• _Try it_
Nothing but the lines from the one with "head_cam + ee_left" through the end of the material should be retyped, word for word and without pictures.
- Opening Delimiter -
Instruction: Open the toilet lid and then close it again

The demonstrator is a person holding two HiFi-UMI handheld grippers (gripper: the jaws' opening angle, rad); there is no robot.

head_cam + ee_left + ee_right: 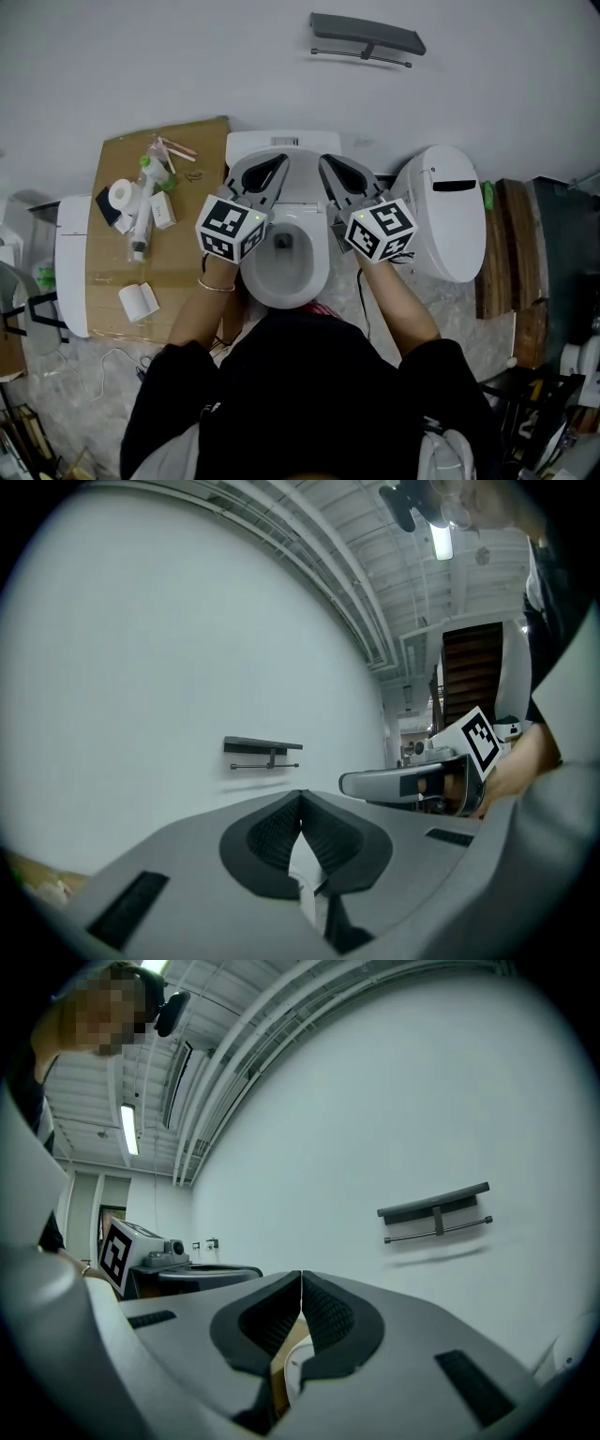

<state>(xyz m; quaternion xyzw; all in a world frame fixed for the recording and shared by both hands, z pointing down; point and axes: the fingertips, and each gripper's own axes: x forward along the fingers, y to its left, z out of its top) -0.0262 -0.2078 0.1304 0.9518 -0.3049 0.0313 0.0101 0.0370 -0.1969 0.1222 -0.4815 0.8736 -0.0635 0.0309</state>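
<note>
From the head view I look straight down on a white toilet point(317, 274) with its bowl uncovered and its tank point(281, 141) against the wall. A white upright part point(302, 193) stands at the back of the bowl; I cannot tell whether it is the raised lid. My left gripper point(279, 162) and right gripper point(326, 162) are held side by side over the bowl's back, both pointing at the wall. The left gripper point(301, 797) is shut with its tips touching and nothing clamped. The right gripper point(301, 1276) is shut the same way.
A cardboard sheet point(112, 272) lies left of the toilet with paper rolls point(120, 195) and bottles on it. A white oval-topped unit point(448, 214) stands close on the right, with wooden planks point(511, 244) beyond it. A grey shelf point(366, 37) hangs on the wall.
</note>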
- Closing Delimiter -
• _Result for this task_
head_cam + ee_left + ee_right: 

<state>(xyz m; quaternion xyzw; all in a world frame fixed for the recording and shared by both hands, z pointing down; point and axes: the fingertips, and each gripper's own axes: x forward along the fingers, y to its left, z out of its top) -0.0262 -0.2078 0.1304 0.9518 -0.3049 0.0313 0.0101 0.0370 -0.1969 0.1222 -0.4815 0.8736 -0.0635 0.0309</state>
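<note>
From the head view I look straight down on a white toilet point(317, 274) with its bowl uncovered and its tank point(281, 141) against the wall. A white upright part point(302, 193) stands at the back of the bowl; I cannot tell whether it is the raised lid. My left gripper point(279, 162) and right gripper point(326, 162) are held side by side over the bowl's back, both pointing at the wall. The left gripper point(301, 797) is shut with its tips touching and nothing clamped. The right gripper point(301, 1276) is shut the same way.
A cardboard sheet point(112, 272) lies left of the toilet with paper rolls point(120, 195) and bottles on it. A white oval-topped unit point(448, 214) stands close on the right, with wooden planks point(511, 244) beyond it. A grey shelf point(366, 37) hangs on the wall.
</note>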

The output contains nothing further.